What is mobile UX?

Literally? the letters U and X stand for User Xperience (as in ‘experience’). But according to the Interaction Design Foundation, the definition of ‘mobile UX’ means “the design of positive experiences during the use of mobile devices and wearables, and applications or services running on such devices.” (1) In other words, through efficient application designs, we can create, measure and tailor a positive user experience that may lead to conversions or continuous use of the service app.

How does it affect businesses in today’s technology? Best examples

As technology becomes even more intertwined with people’s lives, it is crucial for businesses to offer a seamless digital experience that accommodates their lifestyle. Author Goran Paunovic writes in his Forbes article that “Most business clients who engage in site design are looking for a revenue-driving product, but few are aware of how much their business can change for the better with the right UX.” (2)

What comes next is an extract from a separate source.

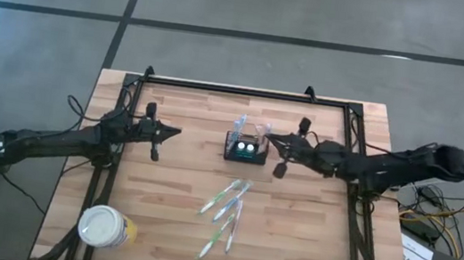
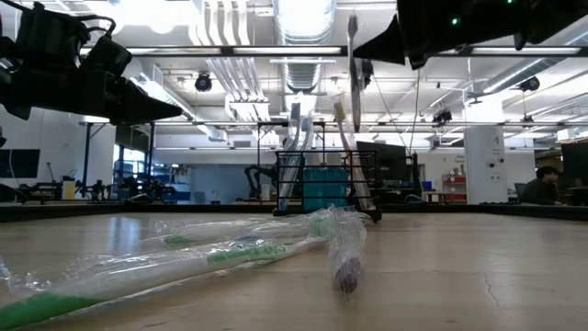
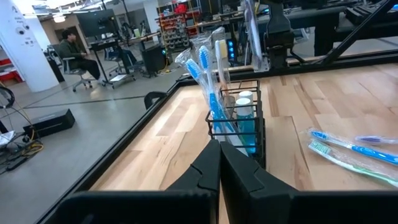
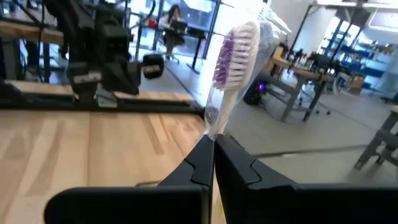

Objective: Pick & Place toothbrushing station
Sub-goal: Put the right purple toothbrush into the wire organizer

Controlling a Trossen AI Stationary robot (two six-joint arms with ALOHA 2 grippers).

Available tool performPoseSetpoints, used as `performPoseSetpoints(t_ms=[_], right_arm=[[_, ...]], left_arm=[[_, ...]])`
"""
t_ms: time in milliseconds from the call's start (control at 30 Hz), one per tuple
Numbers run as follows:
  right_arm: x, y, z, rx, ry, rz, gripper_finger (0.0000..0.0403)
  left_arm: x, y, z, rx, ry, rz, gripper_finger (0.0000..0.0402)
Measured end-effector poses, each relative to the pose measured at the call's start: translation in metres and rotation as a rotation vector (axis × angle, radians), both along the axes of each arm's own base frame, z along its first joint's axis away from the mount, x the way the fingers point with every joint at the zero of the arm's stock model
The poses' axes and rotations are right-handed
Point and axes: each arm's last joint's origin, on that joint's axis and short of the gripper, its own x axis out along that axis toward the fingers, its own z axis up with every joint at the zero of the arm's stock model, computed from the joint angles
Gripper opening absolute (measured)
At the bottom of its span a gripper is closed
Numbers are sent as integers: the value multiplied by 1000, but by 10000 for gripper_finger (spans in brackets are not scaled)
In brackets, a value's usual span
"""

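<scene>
- Holding a wrapped white toothbrush w/ purple bristles [image 4: 231, 68], the right gripper [image 4: 213, 144] is pinching its handle, fingers clamped on it, brush head pointing up; in the high view this gripper [image 1: 269, 138] is sitting just right of frame centre, beside the caddy.
- Standing near the centre of the high view, the small black wire-sided open-top caddy [image 1: 246, 148] (the toothbrushing station) is already carrying a few upright wrapped brushes, incl. blue-bristled ones [image 3: 200, 62], plus two teal bottles w/ white caps [image 3: 244, 118].
- Judging progress: partly done, some brushes are sitting in the caddy, one is in the grip and prob. going in next.
- Waiting at centre left of the high view, the left gripper [image 1: 176, 131] is hovering w/ fingers [image 3: 205, 168] pressed together on nothing, pointing at the caddy, well apart from it.
- Lying loose below centre of the high view, approx. four clear-wrapped green/blue toothbrushes [image 1: 226, 210] are left to move.
- Sitting at lower left of the high view, a round yellow tub w/ white lid [image 1: 102, 226] is well clear of the work.
- Crowding the caddy top, the upright brushes and bottles are leaving little free slot room; that looks like the main obstacle.
- Sitting at a desk in the room's background, a person [image 3: 74, 53] is nowhere near the light wooden plank table [image 1: 166, 220].
</scene>
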Motion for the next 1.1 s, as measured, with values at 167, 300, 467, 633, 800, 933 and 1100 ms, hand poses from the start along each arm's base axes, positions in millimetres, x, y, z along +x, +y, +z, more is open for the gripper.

Indeed, having the right UX matters. The numbers speak for themselves.
In the same article, Pauvonic reports of research done by Forrester Research: “a better UX design could yield conversion rates up to 400%”. But how can you differentiate a good UX design from a bad one? Read my next point to find out.

The good, the bad and the ugly.

One of the most recognized events that shaped UX history is, arguably, the downfall of Snapchat. A journalist for The Guardian (3)Edward Helmore writes that after their controversial redesign, they have suffered “their first decline in daily active users” as well as plummeting stock shares.
Bloomberg (4) reports that Snapchat lost over 325.1 million dollars in 2017.

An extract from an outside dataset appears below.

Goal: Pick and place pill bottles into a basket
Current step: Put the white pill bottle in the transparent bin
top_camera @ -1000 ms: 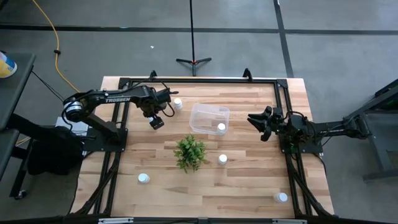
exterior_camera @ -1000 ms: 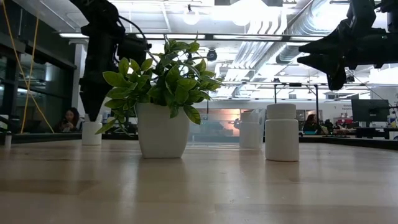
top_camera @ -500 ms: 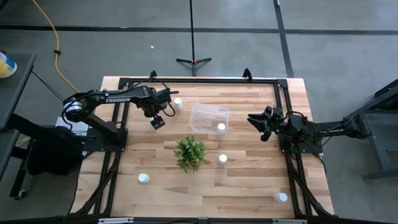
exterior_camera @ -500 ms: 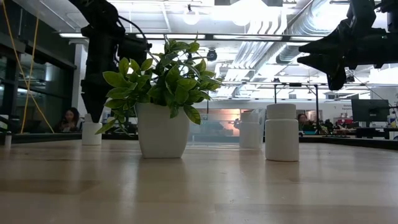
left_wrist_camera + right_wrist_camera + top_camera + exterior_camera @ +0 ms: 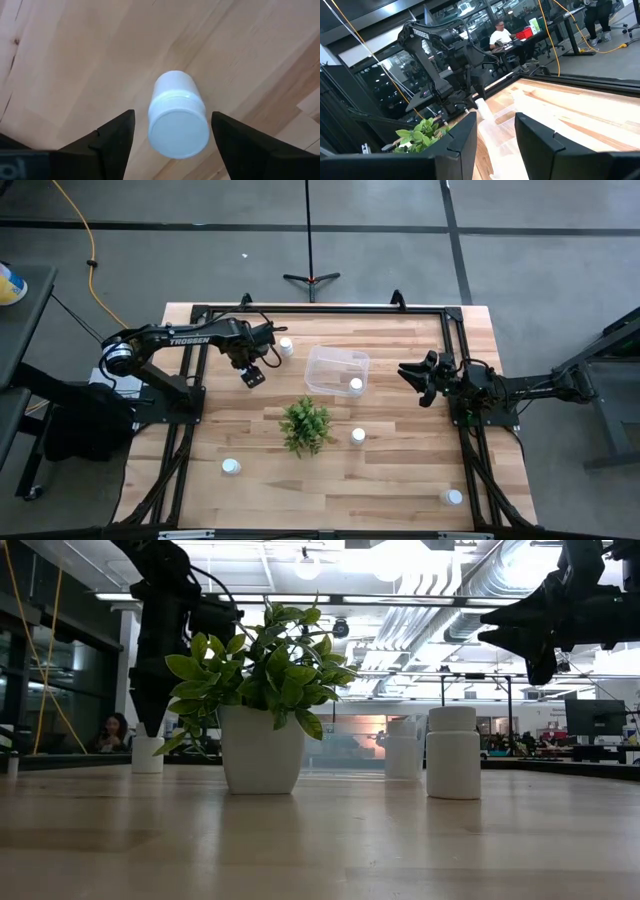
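My left gripper is open and points down over a white pill bottle that stands upright on the table. Its two fingers stand on either side of the cap without touching it. In the low view the bottle stands just under the gripper. The clear bin stands to the right of it and holds one bottle. Other bottles stand on the table: one at the far side, one right of the plant, and others near the front. My right gripper hovers open and empty to the right of the bin.
A small green plant in a white pot stands on the table's near side of the bin. Another bottle stands at the front right corner. Black frame rails run around the table. People sit in the room beyond.
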You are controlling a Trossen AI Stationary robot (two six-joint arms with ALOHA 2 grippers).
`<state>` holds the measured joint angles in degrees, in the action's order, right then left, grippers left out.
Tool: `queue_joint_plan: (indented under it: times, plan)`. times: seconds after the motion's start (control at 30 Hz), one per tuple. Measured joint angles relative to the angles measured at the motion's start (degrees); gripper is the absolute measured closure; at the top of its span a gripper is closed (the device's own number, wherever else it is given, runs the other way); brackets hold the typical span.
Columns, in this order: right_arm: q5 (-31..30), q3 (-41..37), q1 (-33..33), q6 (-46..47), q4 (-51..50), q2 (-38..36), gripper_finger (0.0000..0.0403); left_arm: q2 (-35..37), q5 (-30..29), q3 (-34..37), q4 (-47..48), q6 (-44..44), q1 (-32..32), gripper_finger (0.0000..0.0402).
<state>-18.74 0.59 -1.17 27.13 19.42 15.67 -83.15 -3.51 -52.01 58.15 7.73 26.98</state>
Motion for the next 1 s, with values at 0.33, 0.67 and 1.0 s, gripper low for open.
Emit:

On the other hand, an example of an app made famous by its unique navigation method: Tinder.
With their iconic swipe right/swipe left feature, the app designers got inspired and mimicked real-life rejection/approval movements(5). All that within the optimal on-screen thumb placement.

 

 

 

 

 

 

Smooth navigation is essential in providing good and memorable user experience, however, it isn’t the only aspect you should consider when you’re designing an app.

Do’s and don’ts.

In his article, Nick Babich, Editor-in-chief of UX planet, gives us 10 tips for a better UX.

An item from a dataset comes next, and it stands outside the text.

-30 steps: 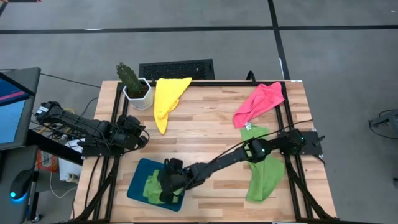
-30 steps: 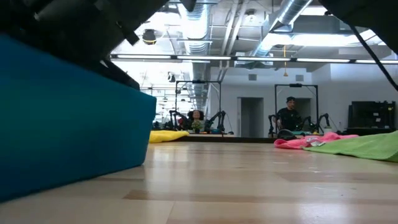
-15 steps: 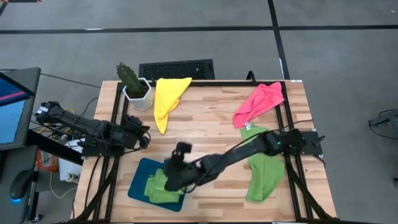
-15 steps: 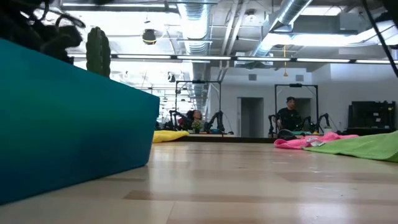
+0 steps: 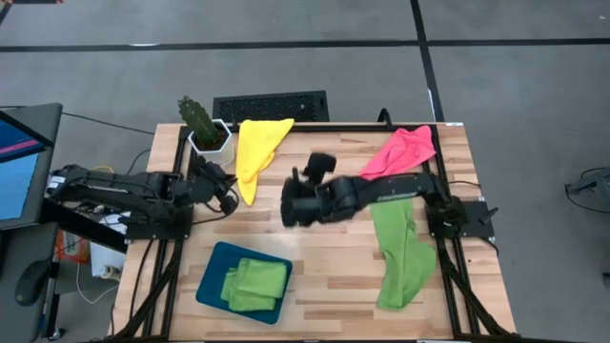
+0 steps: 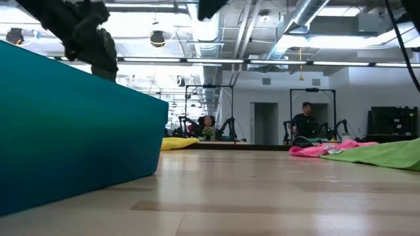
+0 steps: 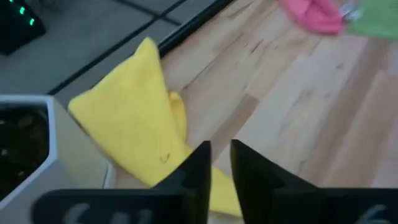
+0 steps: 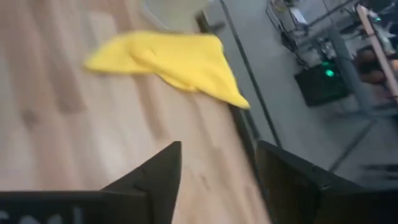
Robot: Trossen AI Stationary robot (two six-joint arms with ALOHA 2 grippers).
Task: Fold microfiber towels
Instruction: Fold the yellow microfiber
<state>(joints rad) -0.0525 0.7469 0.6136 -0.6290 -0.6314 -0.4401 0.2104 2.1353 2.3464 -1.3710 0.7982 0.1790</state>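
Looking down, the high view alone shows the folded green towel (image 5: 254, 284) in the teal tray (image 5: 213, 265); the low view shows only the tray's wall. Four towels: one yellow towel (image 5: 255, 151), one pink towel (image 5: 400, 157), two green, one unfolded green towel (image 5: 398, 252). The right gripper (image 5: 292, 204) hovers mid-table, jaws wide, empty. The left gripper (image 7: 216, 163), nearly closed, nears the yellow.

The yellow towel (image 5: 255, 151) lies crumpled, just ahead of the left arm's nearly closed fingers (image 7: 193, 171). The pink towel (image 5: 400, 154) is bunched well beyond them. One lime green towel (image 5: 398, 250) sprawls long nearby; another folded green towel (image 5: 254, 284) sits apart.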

1-      Know your customer.

2-      Don’t confuse your users, prioritize features.

3-      Don’t overcrowd the app, strive for minimalism.

4-      Make navigation feel familiar to users.

5-      Keep the right amount of space for finger tapping.

6-      Use legible font and color contrast.

7-      Provide visual feedback and animation to show app responsiveness.

8-      Make data entry easy and minimize the need for typing.

9-      Create a seamless, homogeneous, experience on all of your platforms.

10-  Test your design and constantly measure your app.

Considering that less than 0.01 of applications were predicted to be a financial success by their creators at the end of 2018, let’s have a look at the mobile UX trends of that year. (7)

Mobile UX trends of 2018

With the unleashing of the iPhone X, full screen and vibrant HD experiences dominated the trends. That trend also included apps who have integrated facial recognition and biometric fingerprints for authentication purposes.
Furthermore, Nick Babich writes that “ In 2016, Google stated that roughly 20 percent of all mobile searches were done with voice activation.  It’s easy to see why the next big thing for coming years will be voice-activated interfaces.” (8)

However, will the latter be on the list of predictions for the 2019 UX trends?
Indeed, design leader Sumit Dagar writes “Voice interfaces (VUI) is the next big thing in Human-Computer Interaction (HCI). While visual and voice interfaces have largely remained independent entities till now, 2019 will see seamless integration of both and adoption at scale.”

He also predicts that in 2019, we’ll witness a “larger adoption of design systems amongst companies” but most importantly: the “liberal customization of design systems as companies target new geographies where users have less exposure to default systems.” (9) 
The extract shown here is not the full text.